■ **Prompt**
Locate the line that contains "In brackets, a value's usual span". Reproduce it and all following lines up to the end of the material, exactly and with nothing added.

■ **Raw data**

=== Begin Enclosure ===

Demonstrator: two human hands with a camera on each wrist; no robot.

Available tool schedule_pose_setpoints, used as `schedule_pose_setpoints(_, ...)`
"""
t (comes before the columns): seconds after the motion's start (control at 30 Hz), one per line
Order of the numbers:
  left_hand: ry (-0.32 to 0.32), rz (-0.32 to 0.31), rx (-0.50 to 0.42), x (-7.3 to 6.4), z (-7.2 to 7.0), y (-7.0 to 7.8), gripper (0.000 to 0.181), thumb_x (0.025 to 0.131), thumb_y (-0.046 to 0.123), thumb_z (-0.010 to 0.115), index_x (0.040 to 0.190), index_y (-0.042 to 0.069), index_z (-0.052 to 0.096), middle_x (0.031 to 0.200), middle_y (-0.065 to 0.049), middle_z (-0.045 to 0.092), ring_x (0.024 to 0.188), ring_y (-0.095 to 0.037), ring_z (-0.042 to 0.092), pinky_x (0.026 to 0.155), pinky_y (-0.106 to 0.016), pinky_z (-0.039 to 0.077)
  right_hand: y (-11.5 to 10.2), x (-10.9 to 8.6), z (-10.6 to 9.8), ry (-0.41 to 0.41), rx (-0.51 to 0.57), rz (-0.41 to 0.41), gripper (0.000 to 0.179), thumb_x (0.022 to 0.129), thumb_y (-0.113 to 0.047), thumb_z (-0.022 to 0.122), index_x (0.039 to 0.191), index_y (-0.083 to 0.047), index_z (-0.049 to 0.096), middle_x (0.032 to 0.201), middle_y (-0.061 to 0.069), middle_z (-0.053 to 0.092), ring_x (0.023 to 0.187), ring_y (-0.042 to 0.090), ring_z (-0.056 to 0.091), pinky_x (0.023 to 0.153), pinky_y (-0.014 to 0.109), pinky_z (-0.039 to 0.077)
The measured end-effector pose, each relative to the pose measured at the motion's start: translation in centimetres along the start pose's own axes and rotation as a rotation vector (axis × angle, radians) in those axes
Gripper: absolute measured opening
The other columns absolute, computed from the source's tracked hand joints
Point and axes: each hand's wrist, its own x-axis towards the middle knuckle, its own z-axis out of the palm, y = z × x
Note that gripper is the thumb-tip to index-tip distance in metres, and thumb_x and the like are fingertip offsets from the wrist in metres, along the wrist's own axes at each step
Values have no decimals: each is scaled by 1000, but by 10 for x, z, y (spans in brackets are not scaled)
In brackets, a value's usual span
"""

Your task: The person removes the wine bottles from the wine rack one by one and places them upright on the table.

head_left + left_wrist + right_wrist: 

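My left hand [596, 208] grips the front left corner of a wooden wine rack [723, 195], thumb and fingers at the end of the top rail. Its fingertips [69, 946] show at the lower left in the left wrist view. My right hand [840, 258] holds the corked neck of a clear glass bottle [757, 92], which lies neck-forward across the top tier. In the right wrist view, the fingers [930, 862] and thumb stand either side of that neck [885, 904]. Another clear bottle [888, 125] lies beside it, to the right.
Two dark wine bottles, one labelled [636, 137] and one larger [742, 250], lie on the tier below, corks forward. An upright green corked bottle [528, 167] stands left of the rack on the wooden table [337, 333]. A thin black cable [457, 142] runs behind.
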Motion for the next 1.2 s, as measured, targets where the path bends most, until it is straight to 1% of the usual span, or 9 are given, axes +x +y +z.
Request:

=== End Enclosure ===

■ **Response to this exercise**
In brackets, a value's usual span
"""

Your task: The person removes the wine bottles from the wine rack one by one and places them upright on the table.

head_left + left_wrist + right_wrist: 

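My left hand [596, 208] grips the front left corner of a wooden wine rack [723, 195], thumb and fingers at the end of the top rail. Its fingertips [69, 946] show at the lower left in the left wrist view. My right hand [840, 258] holds the corked neck of a clear glass bottle [757, 92], which lies neck-forward across the top tier. In the right wrist view, the fingers [930, 862] and thumb stand either side of that neck [885, 904]. Another clear bottle [888, 125] lies beside it, to the right.
Two dark wine bottles, one labelled [636, 137] and one larger [742, 250], lie on the tier below, corks forward. An upright green corked bottle [528, 167] stands left of the rack on the wooden table [337, 333]. A thin black cable [457, 142] runs behind.
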Motion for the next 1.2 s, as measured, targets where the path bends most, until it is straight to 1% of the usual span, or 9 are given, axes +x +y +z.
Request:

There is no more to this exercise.